I’m hitting what seems to me to be an odd limit on the number of characters a Word Piece tokenizer will process before returning [UNK]. I’m working on a project which uses long strings of generated characters that I’m presenting to BERT as a long, ‘strange-looking’ word. Any word less than 100 characters seems to work. At 101 and greater either tokenizer.encode(msg) or tokenizer._tokenizer.pre_tokenizer.pre_tokenize_str(msg) seems to give up and return [UNK]. I haven’t been successful tracing down a reason or a way around it. I should be well within the 512 token limit. I welcome any advice or direction. Thanks!
# word piece tokenizer
tok_ptBert = AutoTokenizer.from_pretrained("bert-base-uncased")
spec_tokens = ['[PAD]','[UNK]', '[MASK]']
trainerX = trainers.WordPieceTrainer(
vocab_size = 20000,
min_frequency = 2,
show_progress=True,
)
# Train tokenizer with new data from tk_train_dataset
tok_ptBert.train_new_from_iterator(tk_train_dataset, 20000)
print('Vocab Size: ' + str(tok_ptBert.vocab_size))
# 100 character long string
msg_100chr_and_below = 'aaaaaaaaaaaaaa .... aaaaaaaaaaaaaaaa'
# 101 character long string
msg_101chr_and_above = 'aaaaaaaaaaaaaaaaaaaaaaaaaaaaaa...'
# encode 100 char word
print('raw msg len: ' + str(len(msg_100chr_and_below )))
enc = tok_ptBert.encode(msg_100chr_and_below)
print(enc)
#print(tok_ptBert.tokenize(msg_100chr_and_below))

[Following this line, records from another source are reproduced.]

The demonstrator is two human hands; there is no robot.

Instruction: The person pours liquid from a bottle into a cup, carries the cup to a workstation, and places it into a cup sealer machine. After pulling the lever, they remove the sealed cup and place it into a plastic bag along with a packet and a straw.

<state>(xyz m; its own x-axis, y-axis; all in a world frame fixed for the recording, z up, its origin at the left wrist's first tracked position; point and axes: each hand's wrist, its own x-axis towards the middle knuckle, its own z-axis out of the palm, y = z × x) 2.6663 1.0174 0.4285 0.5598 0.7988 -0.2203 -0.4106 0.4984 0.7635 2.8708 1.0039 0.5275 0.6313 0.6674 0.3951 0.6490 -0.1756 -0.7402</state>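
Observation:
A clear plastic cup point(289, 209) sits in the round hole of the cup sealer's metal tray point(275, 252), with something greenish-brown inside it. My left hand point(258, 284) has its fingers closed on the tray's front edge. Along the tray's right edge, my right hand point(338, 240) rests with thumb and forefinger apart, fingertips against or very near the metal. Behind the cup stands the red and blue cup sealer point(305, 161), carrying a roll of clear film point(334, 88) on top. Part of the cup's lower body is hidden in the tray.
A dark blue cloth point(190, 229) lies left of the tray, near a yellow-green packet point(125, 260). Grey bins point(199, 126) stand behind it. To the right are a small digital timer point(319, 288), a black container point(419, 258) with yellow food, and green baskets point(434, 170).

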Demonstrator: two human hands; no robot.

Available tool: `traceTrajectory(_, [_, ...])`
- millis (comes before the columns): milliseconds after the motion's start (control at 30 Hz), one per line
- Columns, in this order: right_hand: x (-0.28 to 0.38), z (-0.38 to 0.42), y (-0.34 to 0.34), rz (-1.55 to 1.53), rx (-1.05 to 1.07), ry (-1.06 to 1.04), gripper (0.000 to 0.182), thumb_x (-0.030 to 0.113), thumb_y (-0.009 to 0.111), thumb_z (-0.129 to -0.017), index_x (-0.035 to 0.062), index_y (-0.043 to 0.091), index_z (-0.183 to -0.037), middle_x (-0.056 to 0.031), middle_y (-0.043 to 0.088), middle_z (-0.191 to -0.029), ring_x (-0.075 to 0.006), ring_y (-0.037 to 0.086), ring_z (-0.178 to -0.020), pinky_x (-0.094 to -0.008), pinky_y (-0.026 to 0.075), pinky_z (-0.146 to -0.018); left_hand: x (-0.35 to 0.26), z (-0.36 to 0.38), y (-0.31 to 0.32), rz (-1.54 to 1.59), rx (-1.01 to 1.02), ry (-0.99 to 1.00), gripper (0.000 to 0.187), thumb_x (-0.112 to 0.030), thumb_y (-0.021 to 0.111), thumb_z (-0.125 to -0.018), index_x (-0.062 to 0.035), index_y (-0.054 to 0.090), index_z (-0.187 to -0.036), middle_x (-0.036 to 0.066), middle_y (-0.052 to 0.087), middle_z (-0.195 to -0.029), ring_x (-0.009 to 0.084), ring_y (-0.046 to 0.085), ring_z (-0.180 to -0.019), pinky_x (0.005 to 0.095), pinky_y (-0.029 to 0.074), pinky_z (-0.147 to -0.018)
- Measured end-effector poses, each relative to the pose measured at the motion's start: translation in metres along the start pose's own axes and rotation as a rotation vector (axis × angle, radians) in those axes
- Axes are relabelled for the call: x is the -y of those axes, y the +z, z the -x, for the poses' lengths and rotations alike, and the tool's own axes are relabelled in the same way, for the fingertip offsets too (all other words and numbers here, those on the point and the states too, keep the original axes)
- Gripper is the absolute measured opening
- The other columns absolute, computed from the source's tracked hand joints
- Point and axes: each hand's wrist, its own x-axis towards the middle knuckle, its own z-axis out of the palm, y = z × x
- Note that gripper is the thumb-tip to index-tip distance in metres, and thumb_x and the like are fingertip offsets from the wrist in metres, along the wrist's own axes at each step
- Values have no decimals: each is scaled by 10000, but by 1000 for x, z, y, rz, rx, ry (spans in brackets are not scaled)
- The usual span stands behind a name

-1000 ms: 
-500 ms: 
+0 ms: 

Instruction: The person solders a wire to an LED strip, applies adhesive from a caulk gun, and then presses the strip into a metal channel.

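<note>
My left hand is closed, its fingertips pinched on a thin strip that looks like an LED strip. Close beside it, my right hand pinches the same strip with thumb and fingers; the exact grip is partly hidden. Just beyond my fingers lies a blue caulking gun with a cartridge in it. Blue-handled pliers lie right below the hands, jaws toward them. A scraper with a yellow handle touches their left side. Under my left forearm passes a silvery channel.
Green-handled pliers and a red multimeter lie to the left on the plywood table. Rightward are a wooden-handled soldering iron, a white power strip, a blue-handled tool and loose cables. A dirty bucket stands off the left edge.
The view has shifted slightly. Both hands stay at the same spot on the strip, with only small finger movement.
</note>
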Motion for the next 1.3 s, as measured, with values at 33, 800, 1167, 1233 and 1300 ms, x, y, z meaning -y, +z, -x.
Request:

print(tok_ptBert.convert_ids_to_tokens(enc))
print('===============')
# encode 101(+) char word
print('raw msg len: ' + str(len(msg_101chr_and_above)))
enc = tok_ptBert.encode(msg_101chr_and_above)
print(enc)
#print(tok_ptBert.tokenize(msg_101chr_and_above))
print(tok_ptBert.convert_ids_to_tokens(enc))
Output:
Vocab Size: 30522
raw msg len: 100
[101, 13360, 11057, 11057, [...], 11057, 11057, 11057, 11057, 2050, 102]
['[CLS]', 'aaa', '##aa', '##aa', [...], '##aa', '##aa', '##aa', '##aa', '##a', '[SEP]']
===============
raw msg len: 101
[101, 100, 102]
['[CLS]', '[UNK]', '[SEP]']